DATA EXCERPT
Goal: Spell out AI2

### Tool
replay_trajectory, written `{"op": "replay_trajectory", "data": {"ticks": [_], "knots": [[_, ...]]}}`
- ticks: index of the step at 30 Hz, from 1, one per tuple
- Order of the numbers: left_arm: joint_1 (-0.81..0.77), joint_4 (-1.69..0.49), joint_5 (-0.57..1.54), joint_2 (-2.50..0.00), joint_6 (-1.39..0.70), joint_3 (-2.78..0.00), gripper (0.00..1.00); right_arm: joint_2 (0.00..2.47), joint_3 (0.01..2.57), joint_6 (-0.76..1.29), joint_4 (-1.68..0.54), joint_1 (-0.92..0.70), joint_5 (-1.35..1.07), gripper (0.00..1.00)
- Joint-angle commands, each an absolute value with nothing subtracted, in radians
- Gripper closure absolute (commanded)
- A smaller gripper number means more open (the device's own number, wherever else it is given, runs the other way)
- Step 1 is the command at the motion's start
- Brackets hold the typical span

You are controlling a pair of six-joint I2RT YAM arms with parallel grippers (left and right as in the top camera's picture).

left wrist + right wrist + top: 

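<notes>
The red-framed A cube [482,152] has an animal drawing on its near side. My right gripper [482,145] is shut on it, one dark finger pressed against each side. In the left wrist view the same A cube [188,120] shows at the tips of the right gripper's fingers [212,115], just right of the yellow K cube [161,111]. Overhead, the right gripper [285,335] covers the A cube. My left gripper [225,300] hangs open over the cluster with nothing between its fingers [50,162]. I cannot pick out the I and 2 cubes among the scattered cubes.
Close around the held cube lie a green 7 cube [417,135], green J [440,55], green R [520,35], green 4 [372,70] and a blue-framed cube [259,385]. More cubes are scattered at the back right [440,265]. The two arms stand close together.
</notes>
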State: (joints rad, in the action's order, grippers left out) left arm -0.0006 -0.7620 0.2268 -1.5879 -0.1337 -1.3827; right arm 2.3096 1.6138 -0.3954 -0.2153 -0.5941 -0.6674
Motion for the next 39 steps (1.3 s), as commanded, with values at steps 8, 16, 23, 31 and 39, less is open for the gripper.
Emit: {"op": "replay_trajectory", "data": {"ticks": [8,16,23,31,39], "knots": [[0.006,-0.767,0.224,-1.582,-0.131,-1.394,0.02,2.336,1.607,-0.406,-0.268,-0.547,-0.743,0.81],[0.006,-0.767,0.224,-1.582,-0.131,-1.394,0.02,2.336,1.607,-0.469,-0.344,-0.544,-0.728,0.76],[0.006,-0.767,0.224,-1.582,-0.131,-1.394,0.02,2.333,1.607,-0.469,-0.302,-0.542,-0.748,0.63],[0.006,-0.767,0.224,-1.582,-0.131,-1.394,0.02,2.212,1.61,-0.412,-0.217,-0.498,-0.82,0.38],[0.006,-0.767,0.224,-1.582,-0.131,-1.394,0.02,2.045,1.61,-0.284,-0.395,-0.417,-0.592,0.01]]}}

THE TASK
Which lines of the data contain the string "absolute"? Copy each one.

TASK ANSWER
- Joint-angle commands, each an absolute value with nothing subtracted, in radians
- Gripper closure absolute (commanded)

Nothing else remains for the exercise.